> _How to complete this task_:
Would you return the full listing exactly, with nothing altered?

> _Input data_:
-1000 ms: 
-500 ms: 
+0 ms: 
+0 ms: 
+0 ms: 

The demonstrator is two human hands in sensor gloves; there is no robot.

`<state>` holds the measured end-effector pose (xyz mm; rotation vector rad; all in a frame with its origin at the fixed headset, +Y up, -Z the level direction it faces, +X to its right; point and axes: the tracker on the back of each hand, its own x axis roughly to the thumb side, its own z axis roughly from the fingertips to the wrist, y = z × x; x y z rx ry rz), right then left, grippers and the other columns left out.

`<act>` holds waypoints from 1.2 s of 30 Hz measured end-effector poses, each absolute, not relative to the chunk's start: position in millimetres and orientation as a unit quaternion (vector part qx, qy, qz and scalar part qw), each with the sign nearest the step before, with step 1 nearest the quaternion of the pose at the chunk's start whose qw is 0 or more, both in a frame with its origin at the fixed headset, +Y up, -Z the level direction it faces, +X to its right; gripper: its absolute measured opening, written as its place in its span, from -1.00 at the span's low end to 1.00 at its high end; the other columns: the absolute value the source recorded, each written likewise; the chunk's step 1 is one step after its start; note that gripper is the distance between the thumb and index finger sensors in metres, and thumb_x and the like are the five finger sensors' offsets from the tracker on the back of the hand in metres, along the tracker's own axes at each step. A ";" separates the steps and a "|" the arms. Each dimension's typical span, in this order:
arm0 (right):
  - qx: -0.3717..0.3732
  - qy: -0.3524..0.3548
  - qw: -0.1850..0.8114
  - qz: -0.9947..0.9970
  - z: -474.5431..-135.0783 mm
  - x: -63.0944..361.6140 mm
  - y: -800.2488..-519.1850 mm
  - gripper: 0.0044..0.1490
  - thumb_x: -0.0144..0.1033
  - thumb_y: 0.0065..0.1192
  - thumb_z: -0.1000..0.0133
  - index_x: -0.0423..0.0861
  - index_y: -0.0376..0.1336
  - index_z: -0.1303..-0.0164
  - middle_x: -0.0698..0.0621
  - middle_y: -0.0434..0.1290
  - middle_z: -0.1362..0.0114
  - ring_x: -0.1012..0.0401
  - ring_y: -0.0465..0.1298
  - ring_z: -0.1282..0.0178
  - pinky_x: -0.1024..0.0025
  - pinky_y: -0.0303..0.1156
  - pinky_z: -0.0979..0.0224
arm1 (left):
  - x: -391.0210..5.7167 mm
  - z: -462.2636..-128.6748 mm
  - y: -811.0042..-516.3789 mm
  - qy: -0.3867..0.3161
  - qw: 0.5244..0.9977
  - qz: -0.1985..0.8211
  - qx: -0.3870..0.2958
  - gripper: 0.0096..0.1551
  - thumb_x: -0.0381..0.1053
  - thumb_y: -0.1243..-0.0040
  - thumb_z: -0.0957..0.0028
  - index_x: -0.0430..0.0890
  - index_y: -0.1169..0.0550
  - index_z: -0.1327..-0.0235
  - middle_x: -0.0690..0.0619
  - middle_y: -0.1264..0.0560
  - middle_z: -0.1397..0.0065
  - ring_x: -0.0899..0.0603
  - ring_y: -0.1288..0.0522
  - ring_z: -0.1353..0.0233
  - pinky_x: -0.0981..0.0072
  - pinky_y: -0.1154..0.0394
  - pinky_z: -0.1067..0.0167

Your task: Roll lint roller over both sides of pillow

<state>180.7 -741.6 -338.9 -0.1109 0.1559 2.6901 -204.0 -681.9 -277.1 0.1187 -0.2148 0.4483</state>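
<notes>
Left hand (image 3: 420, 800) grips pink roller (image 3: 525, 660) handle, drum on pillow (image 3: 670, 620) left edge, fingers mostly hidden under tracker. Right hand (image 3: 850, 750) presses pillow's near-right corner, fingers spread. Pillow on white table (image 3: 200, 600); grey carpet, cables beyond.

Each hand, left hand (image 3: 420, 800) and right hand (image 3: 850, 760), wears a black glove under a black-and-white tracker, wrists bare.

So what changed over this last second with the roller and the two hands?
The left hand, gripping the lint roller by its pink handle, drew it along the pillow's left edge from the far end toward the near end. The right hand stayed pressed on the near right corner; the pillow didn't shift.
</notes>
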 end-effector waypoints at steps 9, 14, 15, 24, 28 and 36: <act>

> _Response to this task_:
-1000 ms: 
-500 ms: 
+0 ms: 
+0 ms: 
+0 ms: 

The demonstrator is two human hands in sensor gloves; there is no robot.

`<state>` holds the measured end-effector pose (xyz mm; rotation vector rad; all in a frame with its origin at the fixed headset, +Y up, -Z the level direction it faces, +X to its right; point and axes: the tracker on the back of each hand, its own x axis roughly to the thumb side, its own z axis roughly from the fingertips to the wrist, y = z × x; x y z rx ry rz), right then left, grippers and the other columns left out.

`<act>` holds waypoints from 1.2 s of 30 Hz measured end-effector poses, each absolute, not relative to the chunk's start: position in millimetres and orientation as a unit quaternion (vector part qx, qy, qz and scalar part qw), each with the sign nearest the step before, with step 1 nearest the quaternion of the pose at the chunk's start whose qw is 0 or more, both in a frame with its origin at the fixed headset, +Y up, -Z the level direction it faces, +X to its right; gripper: its absolute measured opening, written as its place in its span, from -1.00 at the span's low end to 1.00 at its high end; the other columns: the absolute value the source recorded, each written likewise; the chunk's step 1 is one step after its start; note that gripper is the distance between the thumb and index finger sensors in metres, and thumb_x and the like are the five finger sensors' offsets from the tracker on the back of the hand in metres, along the tracker's own axes at each step. A ";" separates the steps and a "|" the arms. Each dimension's typical span, in this order:
arm0 (right):
  - qx: -0.3717..0.3732
  - qy: -0.3524..0.3548
  - qw: -0.1850..0.8114
  - qz: -0.9947..0.9970
  - z: -474.5431..-135.0783 mm
  - x: -63.0944..361.6140 mm
  - y: -800.2488..-519.1850 mm
  - gripper: 0.0044..0.1490
  - thumb_x: -0.0144..0.1033
  - thumb_y: 0.0065..0.1192
  - thumb_z: -0.1000..0.0133
  - index_x: -0.0423..0.0861
  - index_y: -0.0376..0.1336
  - index_z: -0.1303..-0.0164
  - middle_x: -0.0698..0.0621
  - middle_y: -0.0434..0.1290
  - middle_z: -0.1362..0.0114
  - ring_x: -0.1012..0.0401
  - ring_y: -0.0465..0.1298
  - ring_z: -0.1282..0.0178
  - pinky_x: -0.1024..0.0025
  - pinky_y: -0.0303..0.1156
  - pinky_z: -0.0979..0.0224
arm1 (left):
  - x: -391.0210..5.7167 mm
  - z: -462.2636..-128.6748 mm
  - y: -811.0042..-516.3789 mm
  - qy: -0.3867..0.3161
  - qw: 0.5244..0.9977
  - qz: -0.1985..0.8211
  - qx: -0.3870..0.2958
  - gripper: 0.0096..0.1551
  - thumb_x: -0.0381..0.1053
  - thumb_y: -0.1243..-0.0040
  - thumb_z: -0.0957..0.0028
  - index_x: -0.0430..0.0890
  - index_y: -0.1169..0.0550
  - index_z: -0.1327..-0.0235
  - middle_x: -0.0690..0.0619
  - middle_y: -0.1264..0.0560
  - middle_z: -0.1397..0.0065
  - ring_x: -0.0899..0.0603
  - ring_y: -0.1288..0.0522
  - ring_z: -0.1353..0.0233
  - pinky_x: -0.0981..0.0072
  - pinky_y: -0.1154..0.0394
  - pinky_z: -0.1067..0.0167

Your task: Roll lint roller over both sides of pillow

<state>180.7 -741.6 -338.9 -0.1109 0.1559 2.6901 -204.0 -681.9 -277.1 0.1187 -0.2148 0.4483</state>
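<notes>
Left hand (image 3: 420, 800) grips pink roller (image 3: 525, 660) handle, drum on pillow (image 3: 670, 620) left edge, fingers mostly hidden under tracker. Right hand (image 3: 850, 750) presses pillow's near-right corner, fingers spread. Pillow on white table (image 3: 200, 600); grey carpet, cables beyond.

Each hand, left hand (image 3: 420, 800) and right hand (image 3: 850, 760), wears a black glove under a black-and-white tracker, wrists bare.

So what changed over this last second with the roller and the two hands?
The left hand, gripping the lint roller by its pink handle, drew it along the pillow's left edge from the far end toward the near end. The right hand stayed pressed on the near right corner; the pillow didn't shift.
</notes>
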 end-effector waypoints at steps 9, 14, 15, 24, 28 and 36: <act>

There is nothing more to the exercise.